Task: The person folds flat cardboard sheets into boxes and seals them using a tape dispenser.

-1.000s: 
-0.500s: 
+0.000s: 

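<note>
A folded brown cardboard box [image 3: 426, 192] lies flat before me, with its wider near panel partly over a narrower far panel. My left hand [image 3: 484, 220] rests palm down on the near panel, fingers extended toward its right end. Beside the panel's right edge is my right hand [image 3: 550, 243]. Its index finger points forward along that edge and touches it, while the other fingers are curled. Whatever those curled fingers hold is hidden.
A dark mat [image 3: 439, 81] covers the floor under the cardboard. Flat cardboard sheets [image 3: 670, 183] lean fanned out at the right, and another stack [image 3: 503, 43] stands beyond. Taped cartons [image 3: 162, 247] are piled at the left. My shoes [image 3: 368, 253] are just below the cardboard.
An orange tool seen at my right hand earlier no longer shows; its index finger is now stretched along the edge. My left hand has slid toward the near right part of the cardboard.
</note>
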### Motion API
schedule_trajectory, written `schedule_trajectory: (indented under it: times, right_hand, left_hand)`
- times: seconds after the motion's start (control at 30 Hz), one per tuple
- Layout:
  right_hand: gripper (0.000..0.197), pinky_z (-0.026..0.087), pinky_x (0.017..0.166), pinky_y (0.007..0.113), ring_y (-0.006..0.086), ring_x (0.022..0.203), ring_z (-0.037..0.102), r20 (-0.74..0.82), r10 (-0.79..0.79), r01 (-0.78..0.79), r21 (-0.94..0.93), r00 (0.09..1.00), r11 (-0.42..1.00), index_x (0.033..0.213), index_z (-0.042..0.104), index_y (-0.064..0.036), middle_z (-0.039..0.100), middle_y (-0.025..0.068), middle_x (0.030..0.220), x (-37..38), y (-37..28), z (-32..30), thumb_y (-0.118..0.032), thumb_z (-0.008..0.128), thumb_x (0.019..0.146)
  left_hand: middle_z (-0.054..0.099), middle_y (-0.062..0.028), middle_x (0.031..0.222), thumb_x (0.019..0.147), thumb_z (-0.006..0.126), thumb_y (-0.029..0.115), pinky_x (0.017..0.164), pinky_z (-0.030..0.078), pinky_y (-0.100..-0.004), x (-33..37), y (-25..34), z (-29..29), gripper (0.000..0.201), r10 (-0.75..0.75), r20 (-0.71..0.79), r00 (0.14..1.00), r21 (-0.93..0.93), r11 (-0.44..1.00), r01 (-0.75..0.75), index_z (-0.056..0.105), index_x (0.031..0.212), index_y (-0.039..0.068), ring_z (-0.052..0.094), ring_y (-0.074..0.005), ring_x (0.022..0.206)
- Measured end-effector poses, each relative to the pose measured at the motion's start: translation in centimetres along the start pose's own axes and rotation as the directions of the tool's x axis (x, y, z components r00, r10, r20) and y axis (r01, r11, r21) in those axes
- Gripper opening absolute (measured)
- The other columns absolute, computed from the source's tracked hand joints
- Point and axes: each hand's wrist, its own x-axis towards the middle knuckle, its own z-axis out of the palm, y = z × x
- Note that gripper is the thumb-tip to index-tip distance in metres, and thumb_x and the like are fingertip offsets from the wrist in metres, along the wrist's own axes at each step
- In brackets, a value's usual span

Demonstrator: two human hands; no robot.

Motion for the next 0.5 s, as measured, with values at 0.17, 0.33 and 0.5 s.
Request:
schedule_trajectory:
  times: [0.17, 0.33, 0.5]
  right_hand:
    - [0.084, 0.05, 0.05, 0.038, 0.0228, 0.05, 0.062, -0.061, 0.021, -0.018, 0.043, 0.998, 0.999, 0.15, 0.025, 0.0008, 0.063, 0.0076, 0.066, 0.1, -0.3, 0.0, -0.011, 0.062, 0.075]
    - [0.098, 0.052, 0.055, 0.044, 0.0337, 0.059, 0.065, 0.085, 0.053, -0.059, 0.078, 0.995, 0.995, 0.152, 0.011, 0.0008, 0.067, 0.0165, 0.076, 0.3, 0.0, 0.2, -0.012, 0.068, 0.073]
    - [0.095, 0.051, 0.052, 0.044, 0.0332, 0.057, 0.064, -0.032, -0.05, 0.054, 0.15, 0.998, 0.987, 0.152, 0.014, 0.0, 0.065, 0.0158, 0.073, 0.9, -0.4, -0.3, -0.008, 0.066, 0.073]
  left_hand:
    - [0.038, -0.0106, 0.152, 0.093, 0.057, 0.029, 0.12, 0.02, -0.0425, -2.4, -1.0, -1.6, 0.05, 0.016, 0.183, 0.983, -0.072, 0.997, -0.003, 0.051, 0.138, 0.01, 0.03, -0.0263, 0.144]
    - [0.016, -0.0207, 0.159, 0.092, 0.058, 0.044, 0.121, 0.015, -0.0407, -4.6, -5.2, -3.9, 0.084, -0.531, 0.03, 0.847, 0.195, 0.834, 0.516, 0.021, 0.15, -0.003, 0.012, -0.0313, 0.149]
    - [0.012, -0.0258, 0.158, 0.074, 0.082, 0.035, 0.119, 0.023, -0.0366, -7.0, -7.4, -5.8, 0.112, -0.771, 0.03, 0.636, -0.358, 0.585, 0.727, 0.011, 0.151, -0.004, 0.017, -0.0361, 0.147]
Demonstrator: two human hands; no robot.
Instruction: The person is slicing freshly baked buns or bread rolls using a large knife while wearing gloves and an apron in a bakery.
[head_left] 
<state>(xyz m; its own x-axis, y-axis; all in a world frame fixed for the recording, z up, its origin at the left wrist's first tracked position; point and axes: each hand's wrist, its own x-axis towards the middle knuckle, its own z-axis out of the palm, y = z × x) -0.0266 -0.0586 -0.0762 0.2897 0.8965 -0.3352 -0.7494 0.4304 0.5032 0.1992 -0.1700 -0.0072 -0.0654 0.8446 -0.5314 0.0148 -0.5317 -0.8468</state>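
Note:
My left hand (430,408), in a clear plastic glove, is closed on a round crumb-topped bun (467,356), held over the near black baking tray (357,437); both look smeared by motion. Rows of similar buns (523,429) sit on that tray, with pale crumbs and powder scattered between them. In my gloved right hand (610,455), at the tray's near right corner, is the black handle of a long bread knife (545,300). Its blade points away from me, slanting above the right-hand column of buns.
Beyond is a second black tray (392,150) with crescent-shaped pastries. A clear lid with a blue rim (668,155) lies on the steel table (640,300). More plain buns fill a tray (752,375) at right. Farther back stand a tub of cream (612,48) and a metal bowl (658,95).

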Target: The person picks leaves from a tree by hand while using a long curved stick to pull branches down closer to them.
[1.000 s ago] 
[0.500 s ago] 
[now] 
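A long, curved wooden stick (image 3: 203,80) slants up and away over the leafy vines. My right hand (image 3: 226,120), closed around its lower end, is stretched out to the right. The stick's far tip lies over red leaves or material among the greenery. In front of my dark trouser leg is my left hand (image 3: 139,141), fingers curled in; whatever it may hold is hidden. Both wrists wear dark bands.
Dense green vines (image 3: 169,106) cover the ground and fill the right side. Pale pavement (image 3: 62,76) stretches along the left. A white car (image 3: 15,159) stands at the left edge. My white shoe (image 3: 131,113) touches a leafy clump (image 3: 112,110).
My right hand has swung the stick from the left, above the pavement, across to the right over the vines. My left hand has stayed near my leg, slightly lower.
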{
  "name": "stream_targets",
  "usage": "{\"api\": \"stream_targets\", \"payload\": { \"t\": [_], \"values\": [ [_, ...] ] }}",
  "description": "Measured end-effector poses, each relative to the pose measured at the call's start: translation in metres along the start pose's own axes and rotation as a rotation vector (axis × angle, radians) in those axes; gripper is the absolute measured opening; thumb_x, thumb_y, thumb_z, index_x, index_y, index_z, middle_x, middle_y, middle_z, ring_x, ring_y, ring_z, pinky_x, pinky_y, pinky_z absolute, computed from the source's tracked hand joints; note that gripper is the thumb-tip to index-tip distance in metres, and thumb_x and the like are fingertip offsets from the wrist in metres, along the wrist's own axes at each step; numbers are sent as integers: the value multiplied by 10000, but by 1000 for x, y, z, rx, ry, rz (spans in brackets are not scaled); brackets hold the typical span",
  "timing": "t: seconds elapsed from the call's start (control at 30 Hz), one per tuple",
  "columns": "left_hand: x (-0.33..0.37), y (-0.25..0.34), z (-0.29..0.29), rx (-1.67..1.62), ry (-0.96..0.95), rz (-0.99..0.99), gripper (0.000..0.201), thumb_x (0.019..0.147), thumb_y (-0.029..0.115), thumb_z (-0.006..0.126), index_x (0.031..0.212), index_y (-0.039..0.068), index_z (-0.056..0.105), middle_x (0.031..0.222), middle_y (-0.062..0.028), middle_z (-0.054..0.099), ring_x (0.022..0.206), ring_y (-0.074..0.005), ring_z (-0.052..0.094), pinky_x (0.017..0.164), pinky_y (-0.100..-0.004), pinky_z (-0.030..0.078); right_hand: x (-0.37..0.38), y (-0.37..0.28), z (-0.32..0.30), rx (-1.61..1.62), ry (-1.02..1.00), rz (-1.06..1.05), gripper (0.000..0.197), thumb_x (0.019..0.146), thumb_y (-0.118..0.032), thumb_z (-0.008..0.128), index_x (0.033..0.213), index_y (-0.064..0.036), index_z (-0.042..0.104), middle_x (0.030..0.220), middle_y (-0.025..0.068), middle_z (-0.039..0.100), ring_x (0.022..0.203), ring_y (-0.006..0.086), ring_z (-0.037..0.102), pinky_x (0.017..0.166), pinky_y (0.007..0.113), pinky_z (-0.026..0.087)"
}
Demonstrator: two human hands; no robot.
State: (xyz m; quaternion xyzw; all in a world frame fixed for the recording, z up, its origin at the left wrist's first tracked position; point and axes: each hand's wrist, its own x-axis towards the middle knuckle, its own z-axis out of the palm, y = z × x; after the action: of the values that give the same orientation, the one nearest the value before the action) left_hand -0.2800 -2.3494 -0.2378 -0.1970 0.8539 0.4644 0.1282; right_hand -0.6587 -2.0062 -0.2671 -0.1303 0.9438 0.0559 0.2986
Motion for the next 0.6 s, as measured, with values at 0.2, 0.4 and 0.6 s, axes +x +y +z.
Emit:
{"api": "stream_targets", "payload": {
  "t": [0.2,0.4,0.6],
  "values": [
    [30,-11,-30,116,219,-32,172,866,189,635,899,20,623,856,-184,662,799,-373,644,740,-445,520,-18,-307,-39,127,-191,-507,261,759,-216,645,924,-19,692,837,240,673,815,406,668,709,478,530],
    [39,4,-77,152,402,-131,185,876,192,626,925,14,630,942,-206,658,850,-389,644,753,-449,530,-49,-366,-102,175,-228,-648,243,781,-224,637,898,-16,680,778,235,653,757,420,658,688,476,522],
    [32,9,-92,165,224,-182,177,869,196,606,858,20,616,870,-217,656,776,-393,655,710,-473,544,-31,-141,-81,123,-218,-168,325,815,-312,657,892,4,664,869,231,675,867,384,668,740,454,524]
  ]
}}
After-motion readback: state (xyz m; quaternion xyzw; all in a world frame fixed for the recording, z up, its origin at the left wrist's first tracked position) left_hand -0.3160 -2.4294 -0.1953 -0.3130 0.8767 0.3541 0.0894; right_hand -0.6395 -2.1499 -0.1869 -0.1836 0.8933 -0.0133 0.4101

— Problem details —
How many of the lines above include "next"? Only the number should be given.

— Solution —
2